The Eden project is asking, could you “step up to the stink", as the world’s biggest, smelliest flower is set to bloom.

Visitors will be given the unique opportunity to get up close and personal with the smelly marvel, the Titan arum, thanks to a special “stinky step”.

Brave visitors can climb up to get the full force of the icky inflorescence’s odour. Some people have compared previous flowerings to having a smell akin to rotting flesh, others to bad eggs.

A Titan arum typically grows for between seven and ten years after which it is in full splendour for only 48 hours before starting to die.

It gives off a distinctive, unpleasant smell to attract pollinators during this short time. Some specimens have been known to reach 3m (just under 10ft) in height when they flower.

This rare plant, whose Latin name is Amorphophallus titanum, is the eighth that has bloomed in Eden’s Rainforest Biome.

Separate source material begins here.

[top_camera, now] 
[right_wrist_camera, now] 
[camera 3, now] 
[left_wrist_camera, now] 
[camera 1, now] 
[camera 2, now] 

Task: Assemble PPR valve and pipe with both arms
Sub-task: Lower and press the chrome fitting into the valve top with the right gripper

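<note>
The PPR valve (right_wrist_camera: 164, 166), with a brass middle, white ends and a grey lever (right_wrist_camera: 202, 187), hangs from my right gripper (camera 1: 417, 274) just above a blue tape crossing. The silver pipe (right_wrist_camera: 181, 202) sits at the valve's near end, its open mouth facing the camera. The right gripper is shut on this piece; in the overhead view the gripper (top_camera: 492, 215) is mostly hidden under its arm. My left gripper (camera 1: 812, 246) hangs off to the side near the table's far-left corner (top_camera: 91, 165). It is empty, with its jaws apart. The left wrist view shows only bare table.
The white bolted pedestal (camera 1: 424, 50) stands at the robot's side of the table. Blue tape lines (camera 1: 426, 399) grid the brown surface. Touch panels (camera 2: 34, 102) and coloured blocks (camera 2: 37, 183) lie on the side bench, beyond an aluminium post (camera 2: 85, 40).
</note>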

All of them have been grown by the project’s resident Titan expert, Tim Grigg based at Watering Lane Nursery.

Tim said: “It’s very exciting to see this beautiful, rare - not to mention incredibly smelly – flower bloom at Eden. In the past, visitors haven’t been able to get the full force of its odour but with this new ‘stinky step’ they will be able to experience it first-hand.

“I’m really proud of the Titans I’ve grown and I enjoy sharing them with our visitors. They’re such an interesting plant and it’s important that we highlight how rare they are.”

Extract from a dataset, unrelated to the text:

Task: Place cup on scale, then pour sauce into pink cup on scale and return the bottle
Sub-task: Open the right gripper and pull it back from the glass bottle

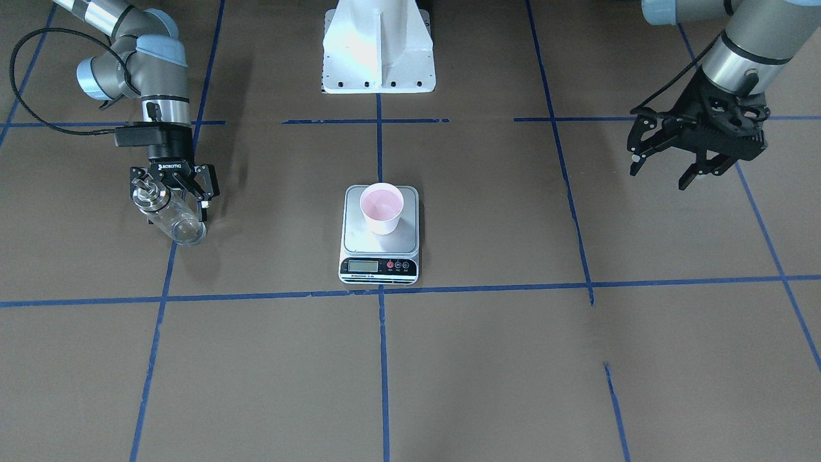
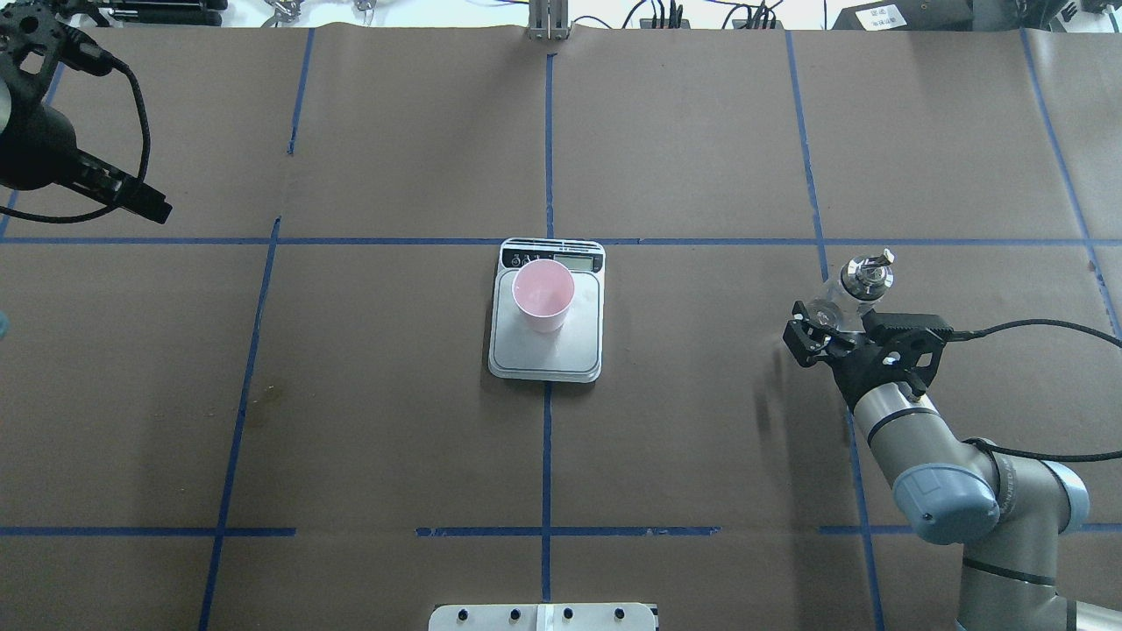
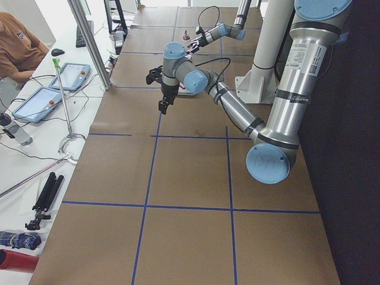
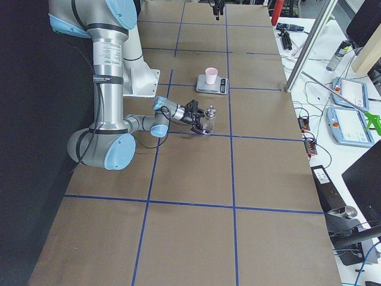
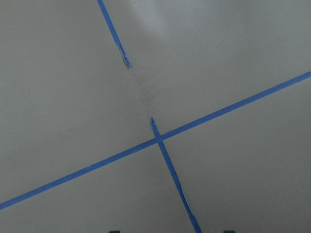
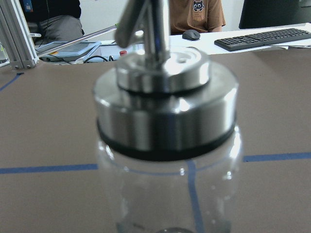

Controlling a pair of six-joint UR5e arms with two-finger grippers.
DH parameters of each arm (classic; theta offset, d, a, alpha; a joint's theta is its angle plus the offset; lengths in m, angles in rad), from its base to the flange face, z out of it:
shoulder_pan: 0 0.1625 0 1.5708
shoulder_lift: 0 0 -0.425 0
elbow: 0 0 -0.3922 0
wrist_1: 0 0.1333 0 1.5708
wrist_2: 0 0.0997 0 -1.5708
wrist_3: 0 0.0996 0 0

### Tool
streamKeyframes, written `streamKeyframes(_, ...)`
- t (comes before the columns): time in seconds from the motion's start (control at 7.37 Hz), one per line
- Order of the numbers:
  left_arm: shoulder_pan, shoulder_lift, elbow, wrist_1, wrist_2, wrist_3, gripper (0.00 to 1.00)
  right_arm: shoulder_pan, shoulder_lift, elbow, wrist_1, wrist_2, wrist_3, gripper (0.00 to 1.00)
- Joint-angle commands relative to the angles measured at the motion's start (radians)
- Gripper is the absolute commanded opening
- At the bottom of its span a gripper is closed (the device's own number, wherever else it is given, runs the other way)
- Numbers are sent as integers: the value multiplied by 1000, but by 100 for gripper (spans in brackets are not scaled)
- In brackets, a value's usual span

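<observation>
The pink cup (image 1: 382, 206) stands upright on the scale (image 1: 359, 239) at the table's middle; it also shows in the overhead view (image 2: 543, 294) on the scale's platform (image 2: 543, 355). The clear glass bottle (image 1: 179, 221) with its metal cap and spout stands on the table on my right side (image 2: 863, 279). My right gripper (image 1: 172, 199) is level with it, open, with one finger on each side of the glass. The right wrist view is filled by the bottle (image 6: 165, 145). My left gripper (image 1: 660, 176) is open and empty, raised far off on my left.
The white robot pedestal (image 1: 378, 51) stands behind the scale. Blue tape lines (image 5: 160, 141) grid the brown table cover. Operators' desks with tablets (image 4: 351, 95) and a seated person (image 3: 18, 47) lie beyond the table's far edge.
</observation>
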Motion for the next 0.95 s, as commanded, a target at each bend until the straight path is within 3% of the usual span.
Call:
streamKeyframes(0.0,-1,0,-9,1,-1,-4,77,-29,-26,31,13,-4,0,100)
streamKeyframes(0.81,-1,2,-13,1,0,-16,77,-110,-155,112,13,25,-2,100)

Titan arums are notoriously difficult to propagate and are incredibly rare in the wild but, in his 14 years at Eden, Tim has become one of the world’s top Titan growers. Besides the ones that have already flowered at Eden, Tim looks after a small ‘forest’ of around 30 smaller specimens which are due to bloom in the next few years.

Once Titans reach their flowering stage, they grow incredibly quickly. The flower that is currently in the Rainforest Biome is currently 183cm high and growing at a rate of around 10cm a day. Last month, it was just a tiny sprout.

In his time working with the plants, Tim has propagated them using a variety of different techniques. In November 2007, he successfully pollinated a flower using a paintbrush attached to a bamboo cane with pollen he acquired from the Royal Botanic Gardens, Kew. Many of the young plants he currently looks after at the nursery were grown from this fruit. The Titan currently in the Biome came from a leaf cutting taken from a plant that flowered at Eden in February 2007.

Tim has also been exploring other ways to propagate Titans and will be trying a new technique on the plant that is about to flower. Instead of letting the flower die back, he plans to cut it off at the base once it starts to wilt, hoping it will preserve enough energy to flower up to four times again.

There are no sure things with the Titan, but this one is estimated to bloom this week. Visitors can keep an eye on its progress on a webcam here .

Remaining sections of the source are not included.